# HDMI 2.1 is here with 10K and Dynamic HDR support



## WooferHound (Dec 8, 2010)

It's been awhile since I've been around here but I found some news that y'all might be interested in ...

New HDMI 2.1 spec includes support for Dynamic HDR, 8K resolution, and more
https://www.techhive.com/article/31...t-for-dynamic-hdr-8k-resolution-and-more.html

HDMI 2.1 is here with 10K and Dynamic HDR support
https://www.engadget.com/2017/11/28/hdmi-2-1-specification-is-now-available-with-10k/


----------



## kjs101 (May 30, 2018)

Thanks for the heads up,now I wait......good thing I haven't upgraded my avr yet.


----------



## Nerdist (Jul 10, 2018)

I love how in that first article Jon Jacobi states... _This means if you just got a beautiful new TV in a holiday sale, it’s already well on its way to becoming outdated._

I think we're pretty much all aware how fast technology is moving forward and how much shorter of a period any new gear will remain cutting edge. I remember when the term "Full HD" started getting thrown around and how many people thought that meant it couldn't possibly get any better because "full" was as good as it could ever be. Most of those same people were the ones who couldn't see a difference between VHS & DVD. When we finally started seeing 4k technology in stores, I swore I was going to wait because 8k was already on the horizon. Then one day it hit me... If I sit out 4k waiting for 8k, what will I do when 8k arrives? The next evolution will come quicker than 8k is now coming. I'll end up sitting out every generation, missing whatever the best is at any given time. If there's one thing beyond death & taxes that's sure, it's that each technology cycle will be shorter than the last until it all blows up & crumbles away. So what if my new 4k set is on it's way to being outdated? Wait for 8k and it will be more on it's way out than 4k is now. I'd rather buy a nice, shiny new set every couple of years than waiting forever for something that will never be outdated, 'cause that's *never* gonna happen. With that mindset, I'd still be watching videotapes at 240i on a television with a 19" screen mounted inside a box the size of my Nissan. 
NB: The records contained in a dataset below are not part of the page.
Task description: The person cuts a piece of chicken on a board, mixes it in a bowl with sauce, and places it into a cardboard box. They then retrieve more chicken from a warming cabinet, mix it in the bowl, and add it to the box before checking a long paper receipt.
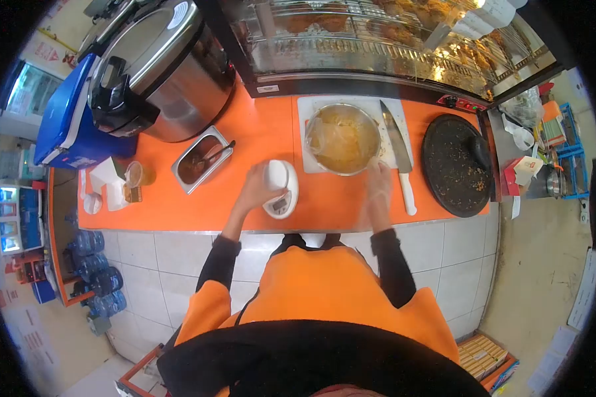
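On the orange counter stands a white kitchen scale (281, 206) with a small white cup (276, 175) over its top. My left hand (255, 190) is closed around the left side of the cup. A metal bowl (343, 140) with yellowish food and what looks like clear plastic in it rests on a white cutting board (308, 106). My right hand (378, 188), in what looks like a clear glove, is at the bowl's lower right edge; its fingers are blurred. A knife (397, 142) with a white handle lies to the right of the bowl.
A metal tray (185, 181) with dark sauce and a spoon is left of the scale. Behind it stands a large steel cooker (172, 79) beside a blue cooler (69, 116). A round black lid (444, 172) lies at right. A glass display case (351, 85) lines the back.
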Action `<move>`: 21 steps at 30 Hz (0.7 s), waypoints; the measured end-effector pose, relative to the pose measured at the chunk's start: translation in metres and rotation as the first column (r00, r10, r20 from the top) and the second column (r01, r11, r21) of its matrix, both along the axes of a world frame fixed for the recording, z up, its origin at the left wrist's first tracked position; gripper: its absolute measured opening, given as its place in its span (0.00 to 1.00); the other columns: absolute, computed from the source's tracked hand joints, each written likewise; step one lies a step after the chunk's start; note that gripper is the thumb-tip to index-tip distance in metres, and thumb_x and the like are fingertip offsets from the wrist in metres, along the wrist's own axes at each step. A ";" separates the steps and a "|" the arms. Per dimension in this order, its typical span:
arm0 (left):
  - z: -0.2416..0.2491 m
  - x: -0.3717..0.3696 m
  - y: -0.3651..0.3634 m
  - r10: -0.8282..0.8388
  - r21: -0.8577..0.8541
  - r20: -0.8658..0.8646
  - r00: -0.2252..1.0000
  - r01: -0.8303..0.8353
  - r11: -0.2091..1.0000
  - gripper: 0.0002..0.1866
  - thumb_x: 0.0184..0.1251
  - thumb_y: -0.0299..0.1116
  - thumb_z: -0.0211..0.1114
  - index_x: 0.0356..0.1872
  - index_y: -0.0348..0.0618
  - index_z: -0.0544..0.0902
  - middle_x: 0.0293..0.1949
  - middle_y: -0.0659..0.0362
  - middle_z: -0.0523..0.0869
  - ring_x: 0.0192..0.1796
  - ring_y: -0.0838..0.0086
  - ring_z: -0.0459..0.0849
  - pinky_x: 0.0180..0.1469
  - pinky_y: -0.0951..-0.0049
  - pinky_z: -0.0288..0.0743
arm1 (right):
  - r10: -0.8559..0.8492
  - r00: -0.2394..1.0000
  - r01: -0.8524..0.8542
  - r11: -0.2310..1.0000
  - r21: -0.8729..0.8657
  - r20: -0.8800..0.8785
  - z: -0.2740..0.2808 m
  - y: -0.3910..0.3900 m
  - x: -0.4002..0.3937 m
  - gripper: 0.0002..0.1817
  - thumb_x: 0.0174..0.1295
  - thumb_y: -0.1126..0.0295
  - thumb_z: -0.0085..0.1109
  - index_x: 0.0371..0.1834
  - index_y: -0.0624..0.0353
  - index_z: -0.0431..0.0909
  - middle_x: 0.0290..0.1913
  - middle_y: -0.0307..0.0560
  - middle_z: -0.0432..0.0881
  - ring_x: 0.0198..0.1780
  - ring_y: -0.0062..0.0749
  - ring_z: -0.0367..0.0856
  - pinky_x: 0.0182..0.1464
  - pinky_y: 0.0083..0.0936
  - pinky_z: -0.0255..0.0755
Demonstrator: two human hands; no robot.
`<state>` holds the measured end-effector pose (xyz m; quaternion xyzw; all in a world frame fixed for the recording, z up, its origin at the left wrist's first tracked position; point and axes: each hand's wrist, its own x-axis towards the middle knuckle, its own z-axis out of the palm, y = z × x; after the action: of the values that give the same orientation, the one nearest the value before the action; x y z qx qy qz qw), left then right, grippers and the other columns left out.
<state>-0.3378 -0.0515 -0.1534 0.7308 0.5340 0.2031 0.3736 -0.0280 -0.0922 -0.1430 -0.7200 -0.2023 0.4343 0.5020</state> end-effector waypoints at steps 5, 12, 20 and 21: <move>-0.017 0.025 0.011 0.082 0.214 -0.376 0.923 0.001 0.977 0.53 0.25 0.44 0.80 0.60 0.37 0.64 0.58 0.45 0.66 0.61 0.48 0.63 0.57 0.50 0.64 | 0.033 0.984 -0.044 0.997 -0.060 -0.173 0.001 0.017 -0.013 0.17 0.64 0.61 0.48 0.48 0.62 0.61 0.37 0.50 0.76 0.29 0.29 0.78 0.27 0.22 0.76; -0.039 0.026 0.016 0.096 0.279 -0.363 0.927 0.010 0.960 0.55 0.24 0.47 0.79 0.61 0.37 0.62 0.60 0.46 0.64 0.63 0.52 0.61 0.55 0.47 0.63 | 0.196 0.956 -0.182 0.980 0.083 -0.218 -0.009 0.017 -0.035 0.19 0.66 0.61 0.45 0.52 0.64 0.58 0.45 0.55 0.75 0.35 0.33 0.81 0.26 0.21 0.79; -0.065 -0.047 -0.027 0.694 -0.169 0.468 0.547 -0.716 0.678 0.28 0.61 0.32 0.59 0.62 0.40 0.62 0.55 0.52 0.72 0.56 0.67 0.72 0.55 0.66 0.68 | 0.400 0.852 -0.446 0.892 -0.068 -0.337 0.031 0.016 -0.108 0.18 0.66 0.56 0.46 0.51 0.56 0.61 0.45 0.47 0.75 0.39 0.28 0.78 0.40 0.27 0.77; -0.054 -0.052 -0.028 0.711 -0.234 0.522 0.472 -0.722 0.651 0.26 0.62 0.31 0.57 0.61 0.41 0.62 0.54 0.54 0.73 0.54 0.69 0.72 0.54 0.68 0.68 | 0.413 0.847 -0.455 0.889 -0.053 -0.334 0.028 0.015 -0.114 0.19 0.67 0.57 0.46 0.52 0.57 0.61 0.45 0.48 0.74 0.38 0.28 0.78 0.40 0.27 0.77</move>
<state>-0.3896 -0.0797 -0.2070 0.3465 0.6495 0.5540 0.3888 -0.1416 -0.0771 -0.1147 -0.6082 -0.2489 0.6576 0.3684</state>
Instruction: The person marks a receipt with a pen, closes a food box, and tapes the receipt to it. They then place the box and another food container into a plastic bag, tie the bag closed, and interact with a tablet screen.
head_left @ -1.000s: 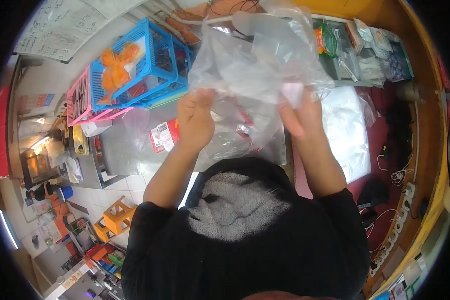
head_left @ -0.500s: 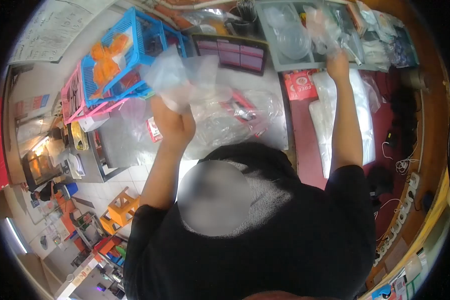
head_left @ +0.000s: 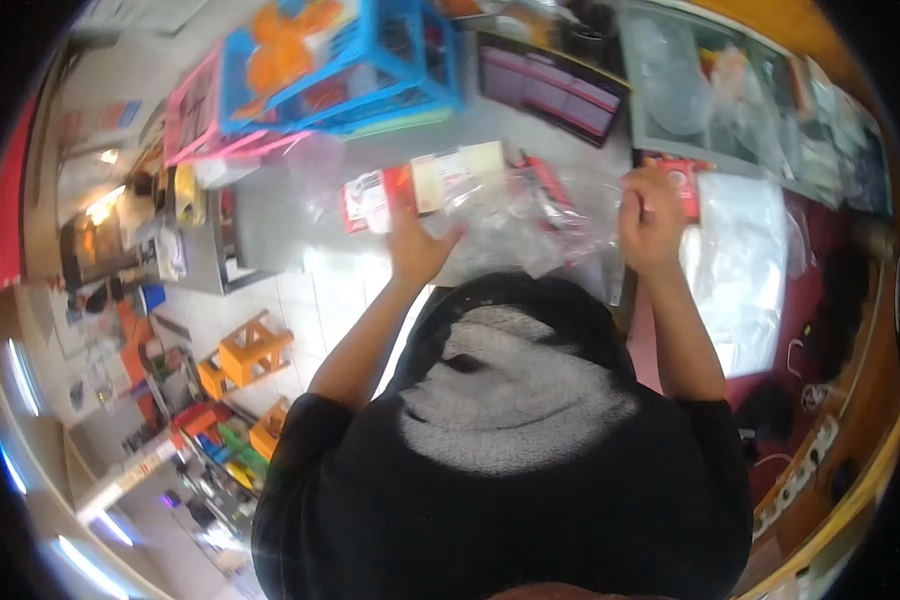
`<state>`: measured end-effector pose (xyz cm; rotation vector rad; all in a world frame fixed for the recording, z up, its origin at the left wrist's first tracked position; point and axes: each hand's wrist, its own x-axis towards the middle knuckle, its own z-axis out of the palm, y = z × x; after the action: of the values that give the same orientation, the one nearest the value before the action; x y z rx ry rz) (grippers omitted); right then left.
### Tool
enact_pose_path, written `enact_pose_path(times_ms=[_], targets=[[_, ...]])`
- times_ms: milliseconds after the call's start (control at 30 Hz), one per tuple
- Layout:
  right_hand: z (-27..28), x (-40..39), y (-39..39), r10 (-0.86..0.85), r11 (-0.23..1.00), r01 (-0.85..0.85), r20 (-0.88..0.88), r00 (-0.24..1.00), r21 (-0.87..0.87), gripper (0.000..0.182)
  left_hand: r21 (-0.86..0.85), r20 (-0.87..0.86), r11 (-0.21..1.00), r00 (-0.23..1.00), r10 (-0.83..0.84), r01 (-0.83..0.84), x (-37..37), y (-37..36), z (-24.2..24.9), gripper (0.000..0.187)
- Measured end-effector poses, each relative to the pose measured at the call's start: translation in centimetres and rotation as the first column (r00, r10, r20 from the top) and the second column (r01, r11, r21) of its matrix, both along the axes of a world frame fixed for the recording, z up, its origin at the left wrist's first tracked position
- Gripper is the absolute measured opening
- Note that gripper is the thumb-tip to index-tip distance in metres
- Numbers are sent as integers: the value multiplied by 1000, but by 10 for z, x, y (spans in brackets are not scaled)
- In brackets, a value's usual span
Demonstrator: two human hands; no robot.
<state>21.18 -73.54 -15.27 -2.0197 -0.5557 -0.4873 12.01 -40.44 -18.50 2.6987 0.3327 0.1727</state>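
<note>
My left hand (head_left: 416, 245) is over the near edge of the steel counter, fingers apart, its fingertips by a red-and-white packet (head_left: 378, 199). Beside the packet lies a cream paper pad (head_left: 458, 172). Crumpled clear plastic bags (head_left: 530, 225) spread between my hands, with a red-and-black item (head_left: 548, 187) among them. My right hand (head_left: 652, 222) is at the bags' right side, its fingers curled; whatever it holds, if anything, is too blurred to tell.
Blue basket (head_left: 370, 65) with orange items and pink basket (head_left: 195, 110) at the upper left. A tablet (head_left: 553, 88) stands behind the bags. Grey divided tray (head_left: 740, 160) at the upper right, above white plastic sheets (head_left: 738, 270). Orange stools (head_left: 250, 352) are at the lower left.
My right hand has come down from the tray to the bags. My left hand no longer holds the pale plastic and has moved toward the red-and-white packet. The camera view has shifted.
</note>
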Motion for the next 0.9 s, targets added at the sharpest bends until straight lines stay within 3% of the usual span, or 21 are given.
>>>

It's not like these new technologies are coming at any real premium price anymore. My first 1080p set (a Sony) retailed for well over $2,000 (closer to $2,500). It was 46" in size and weighed roughly what 5 of today's sets would weigh combined. I just purchased a new 4k set for the bedroom. It's in the mid 40" range, it cost less than $400 on sale and actually has a better picture than our larger year old living room 4k set that cost roughly $1,700. To the point, performance is getting better and prices are getting cheaper. I just don't jump on each new advancement the second it comes out. I wait for the prices to decrease and (more importantly) for the performance to increase.

Anyway, with all this rambling, all I'm saying is I find Jon's statement funny. Who is it directed at? Anybody reading it is going to be a knowledgeable enthusiast who has long since figured out how technology cycles work. The average consumer... Someone he might actually have to inform of the situation is someone who will never read one word of his article.

Rant over. :wink2:


----------